Medicare is failing to keep up with complex health demands and is leaving Australians behind, a new report has found.

Medicare generic
Medicare generic

Australia’s system of providing Medicare rebates for treating specific issues during appointment-based GP care should be overhauled in favour of a system that funds teams of clinicians within primary practice that would be better equipped to manage chronic disease.

That’s the call from the Grattan Institute, which says Medicare is “broken” and leaves doctors unable to spend the time they need with patients who require complex care and who are increasingly burdening the overstretched hospital system.

“Australia is spending more on hospitals while neglecting general practice, the best place to tackle chronic disease,” a report by Grattan’s Health and Aged Care Program director Peter Breadon and policy analyst Danielle Romanes says.

Danielle Romanes.
Danielle Romanes.

“Australia needs a new way to fund general practice. The current model is broken, actively discouraging team care and rewarding speed, not need.

“Australia is one of the last wealthy countries to fund general practice this way. Practices should be able to choose a new funding model that supports team care and enables GPs to spend more time on complex cases, by combining appointment fees with a flexible budget for each patient that is based on their level of need.

“Australia must dismantle the regulatory and funding barriers that force GPs to go it alone.”

The Grattan Institute is calling on the federal government to channel the $250m it plans to spend on bolstering Medicare next year into overhauling the funding model and directly employing an extra 1000 clinicians such as nurses and physiotherapists in general practice teams.

Under the proposed model, multidisciplinary teams would be led by GPs and funded by a model that combined appointment fees with a flexible budget for each patient based on their level of need and that would enable those with the most complex needs to receive the level of care they required.

Government 'already delivering' on 'strengthening Medicare'

“Since Medicare was created 40 years ago, people have gotten older and sicker, and the system hasn’t changed to keep up,” Mr Breadon said. “So now you’ve got GPs who are trying to cram more and more complex care into the same average 15-minute length of consultation … compared to other countries, they don’t have anywhere near as much support in terms of the team that surrounds them.

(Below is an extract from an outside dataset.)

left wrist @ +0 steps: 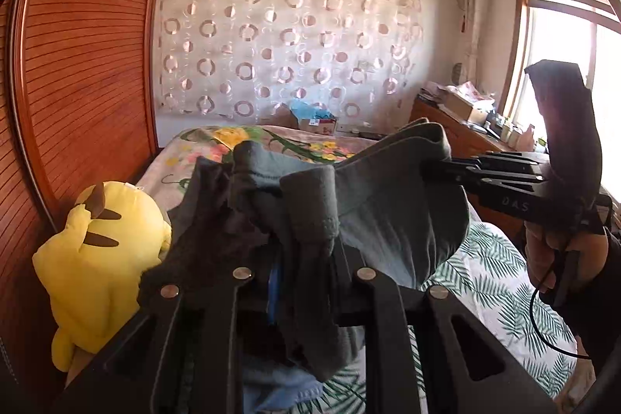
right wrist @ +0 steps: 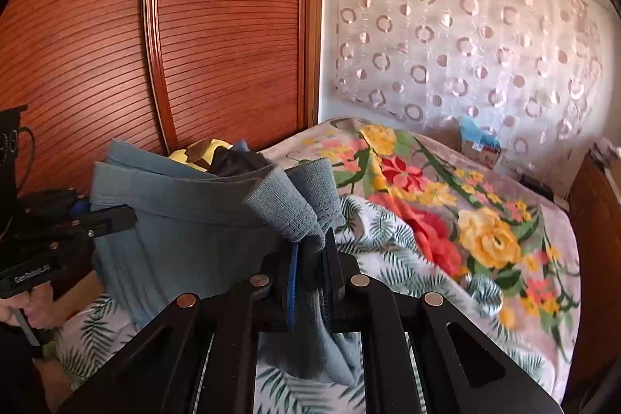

“Typically, if a GP wants to share care with someone else in their team, they’ll often lose money, they’re not funded for managing and working with a broader team, and some regulations get in the way and stop GPs from sharing care.

“It’s a rigid, micromanaging funding model that doesn’t pay them more for treating more complex patients, and the end result is some people are missing out on care and a lot of GPs are stressed and burnt out.

“Other countries are managing to reduce their rates of preventable hospitalisations while Australia’s are holding steady.”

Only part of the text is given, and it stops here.